=== Task description ===
Please, from the entries below, transcribe exactly the lines that begin at the line with "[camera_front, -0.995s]" and end at the line with "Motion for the", without the pictures.

------------------------------

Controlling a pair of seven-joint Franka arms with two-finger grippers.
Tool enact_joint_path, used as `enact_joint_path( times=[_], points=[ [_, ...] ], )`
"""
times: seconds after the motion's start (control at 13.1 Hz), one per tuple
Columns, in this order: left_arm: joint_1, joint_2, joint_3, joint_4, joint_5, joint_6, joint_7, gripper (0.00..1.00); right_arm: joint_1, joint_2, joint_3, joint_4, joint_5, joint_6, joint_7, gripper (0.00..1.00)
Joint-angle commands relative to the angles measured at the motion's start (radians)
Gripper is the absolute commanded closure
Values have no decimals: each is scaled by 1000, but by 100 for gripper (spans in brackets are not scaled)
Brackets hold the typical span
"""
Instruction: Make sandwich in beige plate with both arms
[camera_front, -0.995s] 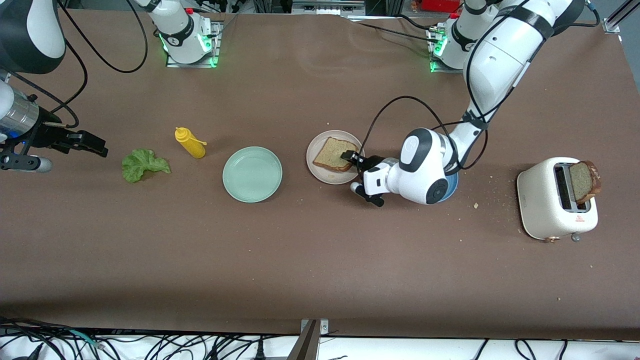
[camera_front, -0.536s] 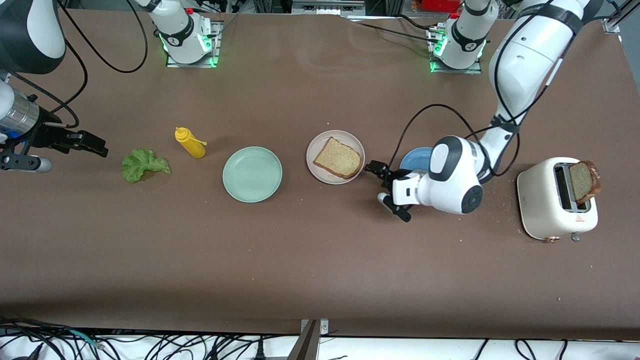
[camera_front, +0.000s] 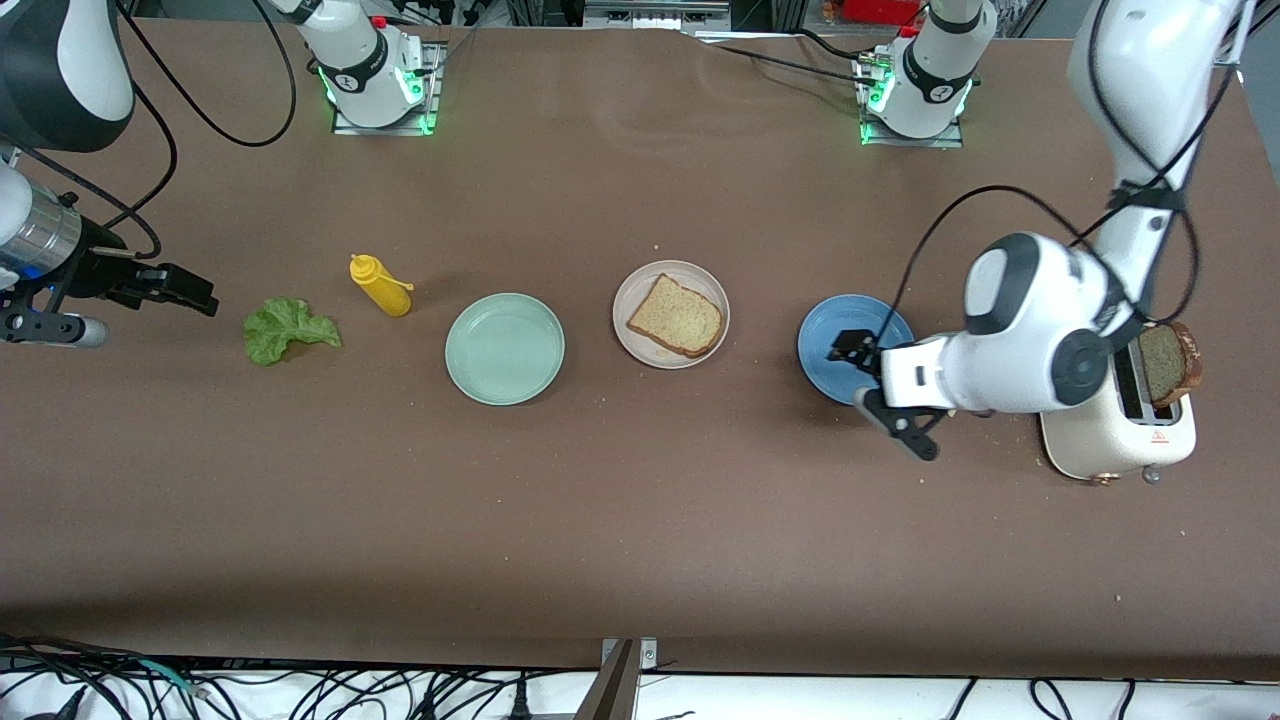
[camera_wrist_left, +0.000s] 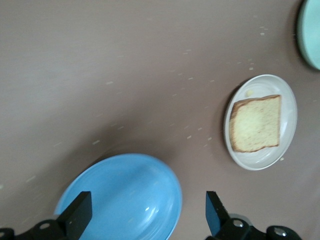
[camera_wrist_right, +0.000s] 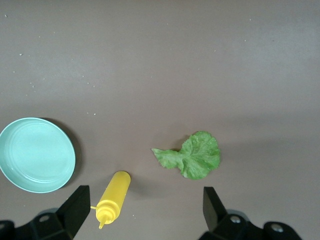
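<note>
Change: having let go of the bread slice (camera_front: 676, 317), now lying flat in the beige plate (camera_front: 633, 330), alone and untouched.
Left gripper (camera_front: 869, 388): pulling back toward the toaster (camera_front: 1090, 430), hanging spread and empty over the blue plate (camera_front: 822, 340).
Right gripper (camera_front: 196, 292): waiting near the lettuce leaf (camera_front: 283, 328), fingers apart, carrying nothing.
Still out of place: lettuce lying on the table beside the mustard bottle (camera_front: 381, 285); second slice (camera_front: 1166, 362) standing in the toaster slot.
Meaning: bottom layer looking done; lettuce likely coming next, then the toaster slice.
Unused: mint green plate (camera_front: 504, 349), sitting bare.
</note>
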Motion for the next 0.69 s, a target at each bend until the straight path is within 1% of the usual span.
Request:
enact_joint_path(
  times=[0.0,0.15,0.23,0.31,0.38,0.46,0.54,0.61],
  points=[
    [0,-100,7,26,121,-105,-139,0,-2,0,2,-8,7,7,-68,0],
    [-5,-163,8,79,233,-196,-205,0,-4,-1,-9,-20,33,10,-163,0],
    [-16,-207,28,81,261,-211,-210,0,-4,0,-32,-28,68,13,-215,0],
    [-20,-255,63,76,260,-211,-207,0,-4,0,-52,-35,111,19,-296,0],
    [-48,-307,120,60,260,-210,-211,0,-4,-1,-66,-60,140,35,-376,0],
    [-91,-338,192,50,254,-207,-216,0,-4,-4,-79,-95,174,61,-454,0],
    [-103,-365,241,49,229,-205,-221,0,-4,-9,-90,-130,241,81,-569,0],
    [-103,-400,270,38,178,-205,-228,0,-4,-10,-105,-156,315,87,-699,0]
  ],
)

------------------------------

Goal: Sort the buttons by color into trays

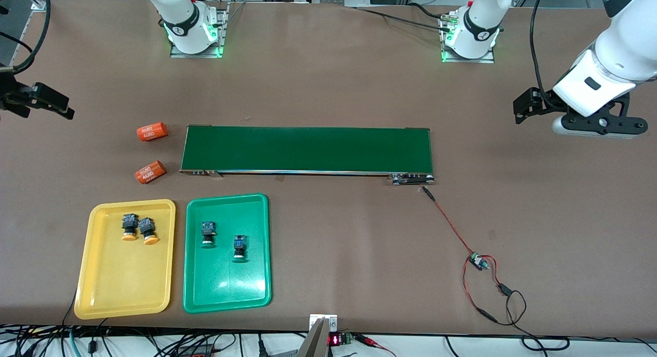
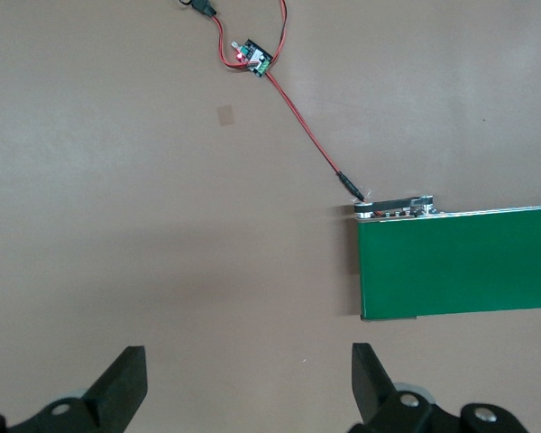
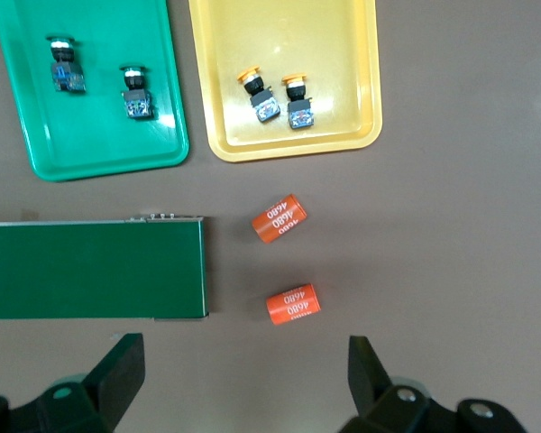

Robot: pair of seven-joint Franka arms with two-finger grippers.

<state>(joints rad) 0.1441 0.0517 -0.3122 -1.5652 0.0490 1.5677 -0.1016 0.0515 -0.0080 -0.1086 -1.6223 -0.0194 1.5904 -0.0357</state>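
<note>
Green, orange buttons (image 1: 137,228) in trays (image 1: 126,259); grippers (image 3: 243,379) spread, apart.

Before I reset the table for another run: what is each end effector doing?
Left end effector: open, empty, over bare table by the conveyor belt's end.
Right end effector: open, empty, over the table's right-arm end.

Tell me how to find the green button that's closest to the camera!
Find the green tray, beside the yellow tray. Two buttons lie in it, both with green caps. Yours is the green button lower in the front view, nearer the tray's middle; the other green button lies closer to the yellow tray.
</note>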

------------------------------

=== Output for this task ===
[camera_front, -0.995s] 
[camera_front, -0.536s] 
[camera_front, +0.000s] 
[camera_wrist_left, +0.000s] 
[camera_wrist_right, +0.000s] 
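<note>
Change: having let go of the bread slice (camera_front: 676, 317), now lying flat in the beige plate (camera_front: 633, 330), alone and untouched.
Left gripper (camera_front: 869, 388): pulling back toward the toaster (camera_front: 1090, 430), hanging spread and empty over the blue plate (camera_front: 822, 340).
Right gripper (camera_front: 196, 292): waiting near the lettuce leaf (camera_front: 283, 328), fingers apart, carrying nothing.
Still out of place: lettuce lying on the table beside the mustard bottle (camera_front: 381, 285); second slice (camera_front: 1166, 362) standing in the toaster slot.
Meaning: bottom layer looking done; lettuce likely coming next, then the toaster slice.
Unused: mint green plate (camera_front: 504, 349), sitting bare.
</note>
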Motion for the next 0.69 s, a target at each bend until the straight path is within 1% of the usual span.

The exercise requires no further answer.